== About this task ==
Among the lines below, keep only those from the one containing "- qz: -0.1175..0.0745" through the one containing "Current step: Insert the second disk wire", and reproduce them exactly.

[Data entries]
+++

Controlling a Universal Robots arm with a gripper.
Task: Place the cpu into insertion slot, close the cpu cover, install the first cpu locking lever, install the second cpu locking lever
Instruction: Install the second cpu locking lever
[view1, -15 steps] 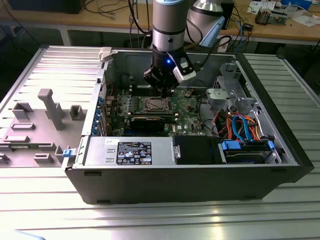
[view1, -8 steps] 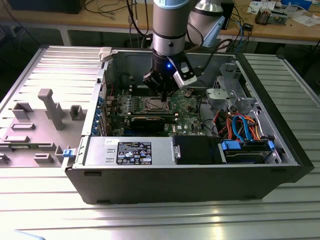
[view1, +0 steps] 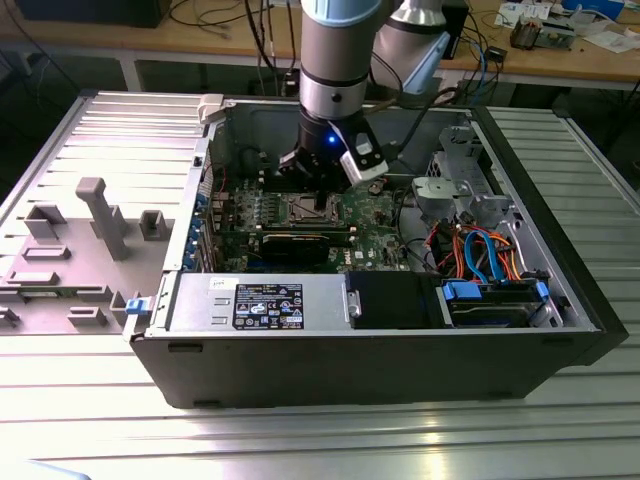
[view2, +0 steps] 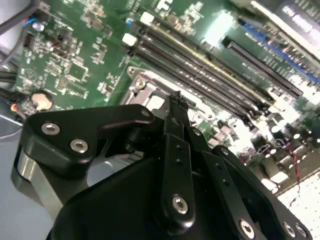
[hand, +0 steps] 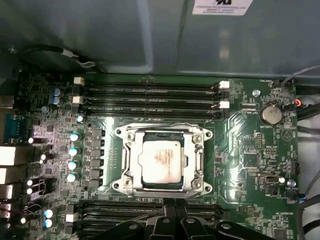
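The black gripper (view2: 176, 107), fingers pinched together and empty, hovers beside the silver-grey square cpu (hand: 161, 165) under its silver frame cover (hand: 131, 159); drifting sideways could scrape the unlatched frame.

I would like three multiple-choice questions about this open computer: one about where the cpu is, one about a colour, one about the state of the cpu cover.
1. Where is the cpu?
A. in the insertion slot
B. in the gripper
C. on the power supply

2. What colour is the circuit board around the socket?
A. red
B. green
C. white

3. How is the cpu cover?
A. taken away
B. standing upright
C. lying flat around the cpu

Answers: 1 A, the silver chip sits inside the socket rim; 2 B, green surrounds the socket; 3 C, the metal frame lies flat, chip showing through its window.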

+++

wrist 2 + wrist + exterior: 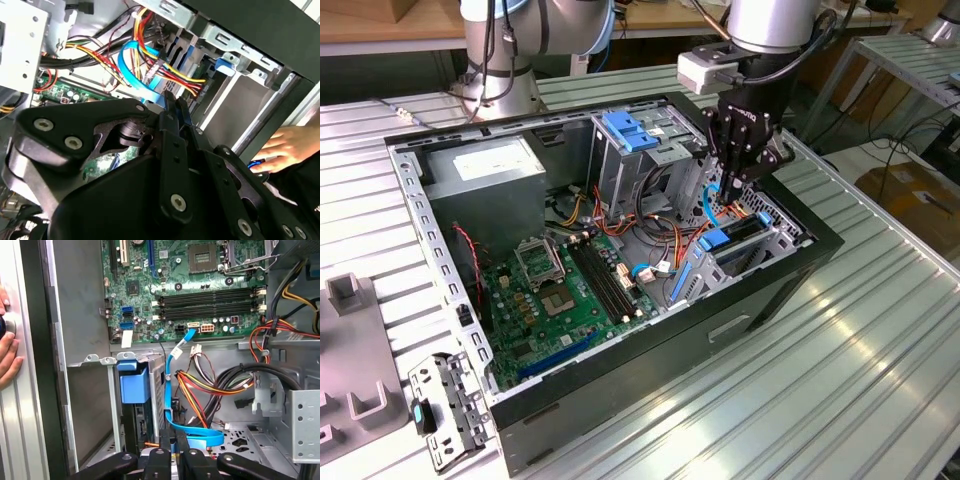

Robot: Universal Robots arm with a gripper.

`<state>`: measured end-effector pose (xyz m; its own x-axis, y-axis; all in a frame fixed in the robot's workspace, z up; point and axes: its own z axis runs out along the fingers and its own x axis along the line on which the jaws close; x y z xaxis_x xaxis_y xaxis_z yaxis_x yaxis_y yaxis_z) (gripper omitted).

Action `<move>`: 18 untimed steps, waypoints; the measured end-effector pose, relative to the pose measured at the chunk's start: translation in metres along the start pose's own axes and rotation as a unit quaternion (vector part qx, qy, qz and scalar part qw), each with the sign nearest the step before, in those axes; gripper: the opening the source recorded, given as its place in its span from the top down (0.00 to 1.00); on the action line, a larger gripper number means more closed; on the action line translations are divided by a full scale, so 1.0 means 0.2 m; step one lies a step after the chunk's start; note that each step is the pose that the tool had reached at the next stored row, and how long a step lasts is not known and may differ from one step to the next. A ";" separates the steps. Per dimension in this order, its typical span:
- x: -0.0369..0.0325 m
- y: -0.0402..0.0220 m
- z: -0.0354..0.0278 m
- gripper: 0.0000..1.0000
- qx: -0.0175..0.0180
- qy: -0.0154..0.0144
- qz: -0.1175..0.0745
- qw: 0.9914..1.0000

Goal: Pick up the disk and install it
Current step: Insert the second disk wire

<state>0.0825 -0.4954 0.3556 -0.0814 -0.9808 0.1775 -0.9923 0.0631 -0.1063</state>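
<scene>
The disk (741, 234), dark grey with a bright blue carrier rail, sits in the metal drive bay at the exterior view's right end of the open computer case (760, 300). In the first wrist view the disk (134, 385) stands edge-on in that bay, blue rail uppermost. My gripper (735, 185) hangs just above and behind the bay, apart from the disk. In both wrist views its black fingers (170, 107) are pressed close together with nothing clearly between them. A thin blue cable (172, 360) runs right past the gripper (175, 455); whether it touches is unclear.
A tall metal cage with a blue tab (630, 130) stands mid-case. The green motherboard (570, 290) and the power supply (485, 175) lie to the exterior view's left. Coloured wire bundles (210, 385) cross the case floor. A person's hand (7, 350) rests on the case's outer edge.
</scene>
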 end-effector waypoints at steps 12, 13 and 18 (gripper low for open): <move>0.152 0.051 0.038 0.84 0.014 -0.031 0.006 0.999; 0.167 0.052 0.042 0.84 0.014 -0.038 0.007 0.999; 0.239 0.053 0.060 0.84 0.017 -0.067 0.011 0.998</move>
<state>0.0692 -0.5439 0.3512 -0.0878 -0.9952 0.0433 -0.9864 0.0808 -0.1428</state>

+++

== Result below ==
- qz: -0.1175..0.0745
- qw: 0.9914..1.0000

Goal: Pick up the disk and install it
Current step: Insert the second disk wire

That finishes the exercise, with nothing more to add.